Beginning with the line containing "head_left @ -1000" and ending at the last line of the records, transcribe each line exactly. Do not include pictures.

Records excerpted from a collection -
/---
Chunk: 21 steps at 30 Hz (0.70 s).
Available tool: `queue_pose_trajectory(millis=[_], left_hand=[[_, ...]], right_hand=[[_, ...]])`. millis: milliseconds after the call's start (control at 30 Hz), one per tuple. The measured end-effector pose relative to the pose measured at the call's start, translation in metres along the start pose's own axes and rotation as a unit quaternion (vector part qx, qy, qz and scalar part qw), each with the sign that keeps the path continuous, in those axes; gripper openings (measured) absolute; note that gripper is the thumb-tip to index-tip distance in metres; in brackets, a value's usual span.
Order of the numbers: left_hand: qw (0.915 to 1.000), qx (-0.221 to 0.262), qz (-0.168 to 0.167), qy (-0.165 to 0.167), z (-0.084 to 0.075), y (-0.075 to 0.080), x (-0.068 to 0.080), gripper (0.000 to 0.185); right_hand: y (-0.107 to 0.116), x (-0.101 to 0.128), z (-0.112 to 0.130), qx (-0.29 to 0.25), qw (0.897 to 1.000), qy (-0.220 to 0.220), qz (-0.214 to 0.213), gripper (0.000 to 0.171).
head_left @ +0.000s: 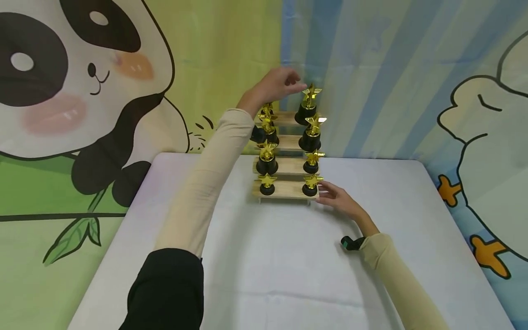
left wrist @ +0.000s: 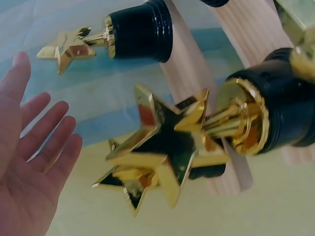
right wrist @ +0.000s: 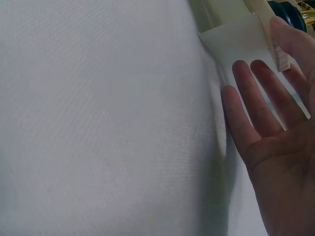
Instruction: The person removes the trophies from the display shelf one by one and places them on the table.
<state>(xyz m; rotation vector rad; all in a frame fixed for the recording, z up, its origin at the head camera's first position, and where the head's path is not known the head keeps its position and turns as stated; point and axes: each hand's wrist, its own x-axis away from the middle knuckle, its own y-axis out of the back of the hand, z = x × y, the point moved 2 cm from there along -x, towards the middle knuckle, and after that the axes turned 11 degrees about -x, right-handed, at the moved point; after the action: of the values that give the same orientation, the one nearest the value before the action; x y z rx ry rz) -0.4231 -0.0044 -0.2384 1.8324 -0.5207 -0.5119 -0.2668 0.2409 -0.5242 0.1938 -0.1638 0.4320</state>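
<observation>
A stepped wooden rack [head_left: 284, 189] stands at the table's far middle, holding several gold star trophies on black bases in two columns. My left hand [head_left: 277, 85] hovers open near the top step, just left of the top right trophy [head_left: 308, 103] and not touching it. The left wrist view shows the flat palm [left wrist: 29, 162] beside a large gold star [left wrist: 165, 147] and another star trophy [left wrist: 118, 37]. With straight fingers, my right hand [head_left: 335, 197] rests on the table against the rack's bottom right corner, next to the lowest right trophy [head_left: 310, 184]. The fingers [right wrist: 268, 93] lie flat by the wood edge [right wrist: 275, 42].
A white cloth covers the table [head_left: 264, 275]. A panda backdrop [head_left: 82, 91] hangs at the left and a striped blue one with a white bird [head_left: 486, 137] at the right, close behind the rack. A small dark device [head_left: 349, 243] sits at my right wrist.
</observation>
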Motion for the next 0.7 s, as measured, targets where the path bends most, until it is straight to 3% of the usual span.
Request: queue_pose_trajectory(millis=[433, 700], left_hand=[[0.9995, 0.010, -0.012, -0.027, -0.006, -0.017, -0.013, 0.049], [0.9998, -0.006, -0.009, -0.018, -0.010, -0.026, -0.018, 0.044]], right_hand=[[0.003, 0.011, 0.003, 0.003, 1.000, -0.015, -0.010, 0.077], [0.005, 0.011, -0.003, 0.000, 1.000, -0.017, -0.010, 0.077]])
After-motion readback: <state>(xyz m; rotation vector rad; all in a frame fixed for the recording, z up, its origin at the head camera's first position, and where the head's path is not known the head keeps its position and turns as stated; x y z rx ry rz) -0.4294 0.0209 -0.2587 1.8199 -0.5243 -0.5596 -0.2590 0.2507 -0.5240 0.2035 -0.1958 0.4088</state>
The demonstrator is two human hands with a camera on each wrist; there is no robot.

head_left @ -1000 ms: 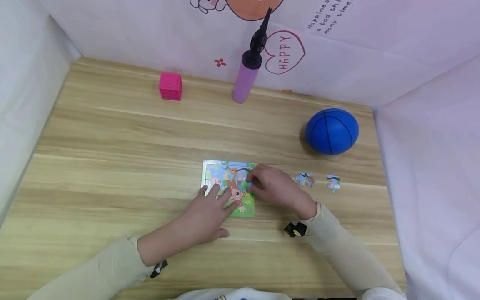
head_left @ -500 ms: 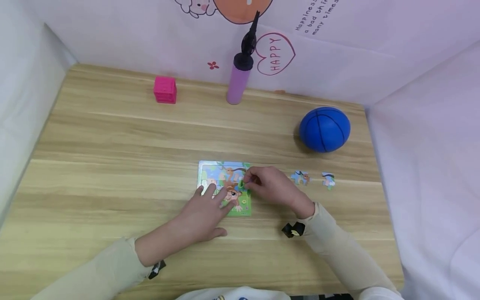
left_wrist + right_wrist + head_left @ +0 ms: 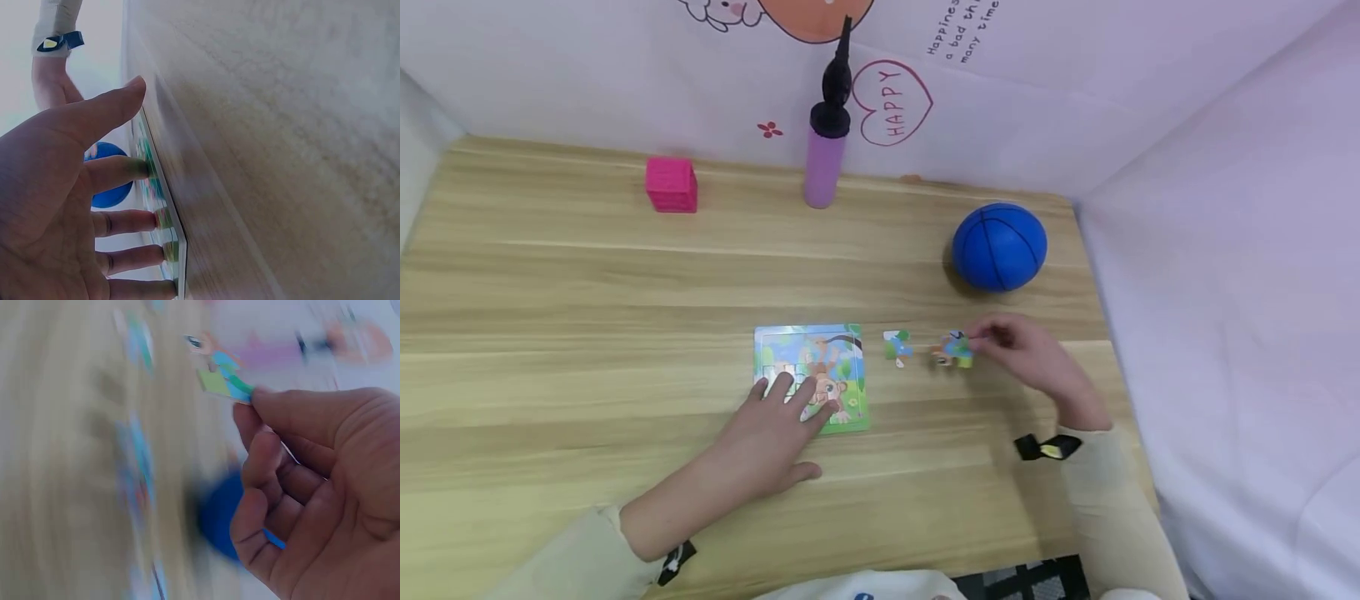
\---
RESULT -
head_left @ -1000 ms: 
head_left @ -500 ms: 
left_wrist + right_wrist + head_left @ +0 ms: 

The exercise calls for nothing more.